While Hawaii weeks have been relatively easy to get from II of late, I think you may be assuming too much if you require two consecutive weeks every time you visit. It may be possible to get one week at WKORV and the next at WPV, or combine with another resort (non-SVN) on the islands. But, if you must have two SVN weeks consecutively for each of your visits I think you're going to be disappointed in the long-term.

Also, check the sightings board, but I don't think too many weeks have been available in February (not sure about November). I find weeks in January, April, May, September, and October (of course other months have some, but I believe those fall/spring weeks have the most availability).


----------



## pacman

Ken555 said:


> While Hawaii weeks have been relatively easy to get from II of late, I think you may be assuming too much if you require two consecutive weeks every time you visit.



Ken555, I wasn't very clear on this. I would probably spend one week in Waikiki (through my Hilton ts), and one week in Maui (at a Westin property). Total would be 2 weeks together.



> Also, check the sightings board, but I don't think too many weeks have been available in February (not sure about November). I find weeks in January, April, May, September, and October (of course other months have some, but I believe those fall/spring weeks have the most availability).

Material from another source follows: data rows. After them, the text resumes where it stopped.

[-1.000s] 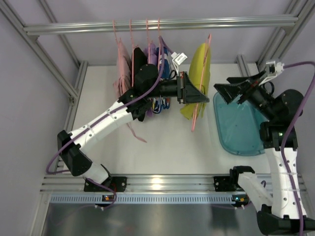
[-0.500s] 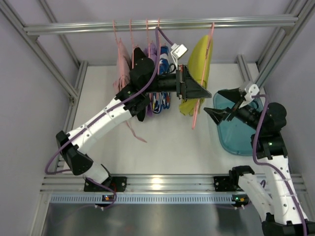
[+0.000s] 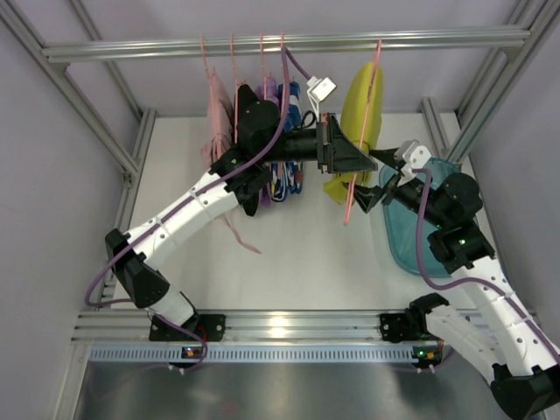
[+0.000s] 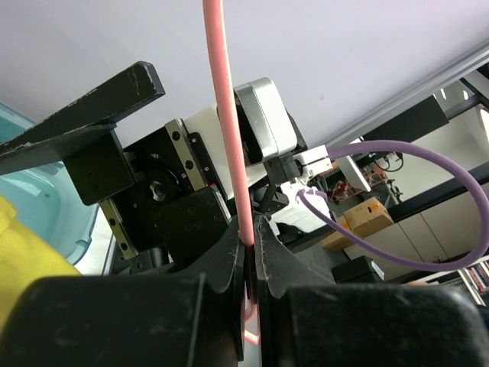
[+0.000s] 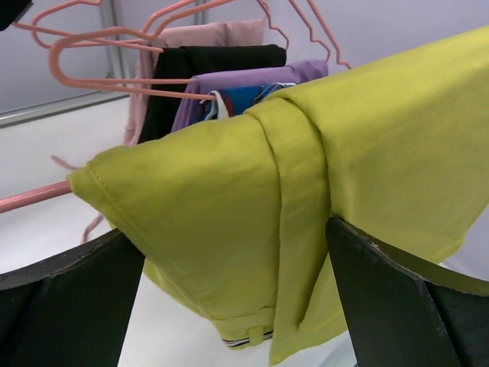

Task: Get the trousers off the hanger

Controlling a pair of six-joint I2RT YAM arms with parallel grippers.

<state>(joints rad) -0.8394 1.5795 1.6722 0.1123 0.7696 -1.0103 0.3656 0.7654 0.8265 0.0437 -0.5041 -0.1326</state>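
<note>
While my left end effector [image 4: 250,229] clamps the hanger [image 4: 229,130], my wide-spread right end effector [image 5: 237,283] has swung up to the trousers [image 5: 229,176], likely to pull.

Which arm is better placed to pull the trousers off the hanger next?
Right. The right claw, open, faces the yellow trousers up close; the left claw is shut on the pink hanger.

I am looking down on a white table [image 3: 289,262], and a teal tray [image 3: 395,252] is lying flat on its right side. An aluminium rail [image 3: 289,325] is running along the near edge. A pink wire piece [image 3: 248,243] is showing left of centre; I cannot tell whether it is resting on the surface.
</note>
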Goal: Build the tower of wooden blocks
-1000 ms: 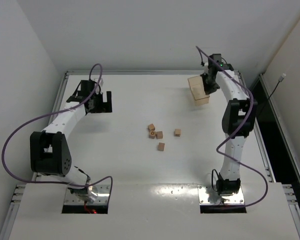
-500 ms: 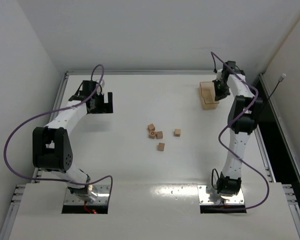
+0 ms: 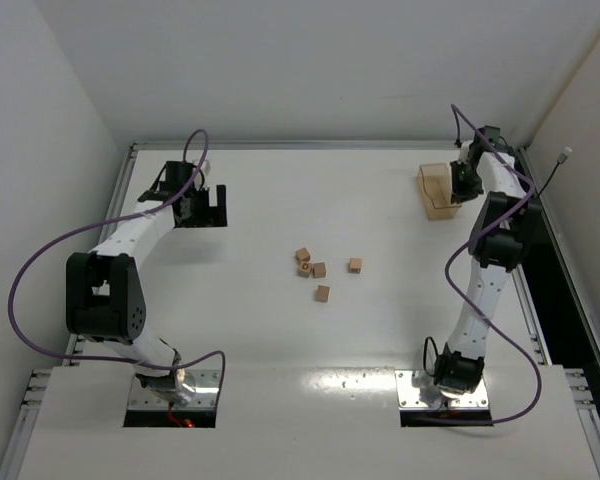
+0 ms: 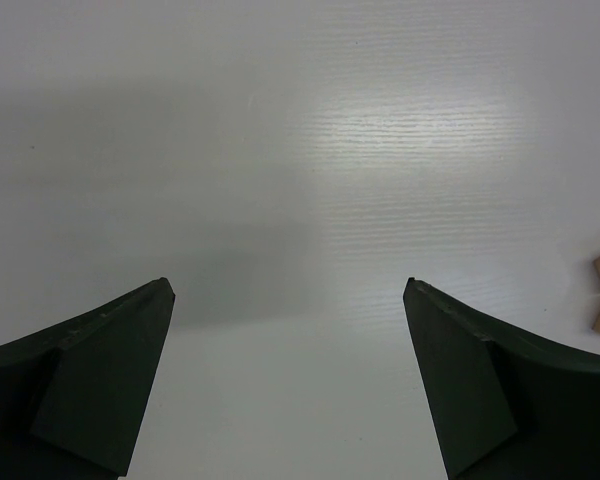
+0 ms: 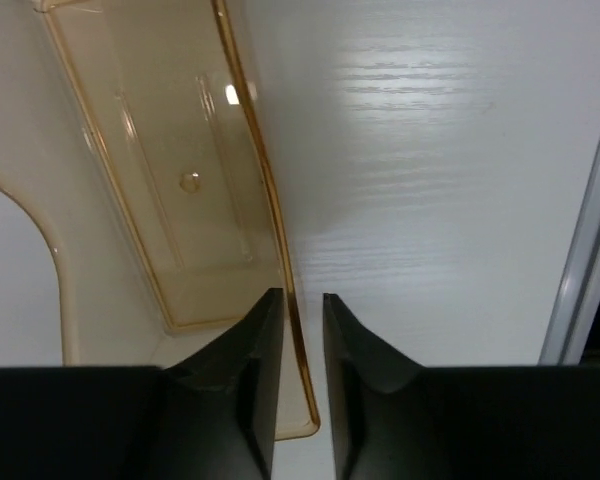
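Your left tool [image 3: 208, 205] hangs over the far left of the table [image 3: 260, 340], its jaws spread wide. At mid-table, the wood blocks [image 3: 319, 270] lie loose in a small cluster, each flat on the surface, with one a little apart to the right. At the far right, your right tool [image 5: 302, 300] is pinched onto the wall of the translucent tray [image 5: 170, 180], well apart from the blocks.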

You are right, I have reviewed the sighting board, and very few, if any February sightings. I may have to either change to January, or March, although March may be tough also.


----------



## heckp

We also bought SDO for exchange and hoping to exchange to Hawaii in 2011. I am restricted to July and August months only. How hard is to exchange during these months. We have 2BR LO and we are planning to deposit it separately to get 2 weeks in Hawaii. We are looking to go to Oahu then Maui. Is too ambitious? Any suggestions on how we can make this possible? Thanks.


----------



## DeniseM

heckp said:


> We also bought SDO for exchange and hoping to exchange to Hawaii in 2011. I am restricted to July and August months only. How hard is to exchange during these months. We have 2BR LO and we are planning to deposit it separately to get 2 weeks in Hawaii. We are looking to go to Oahu then Maui. Is too ambitious? Any suggestions on how we can make this possible? Thanks.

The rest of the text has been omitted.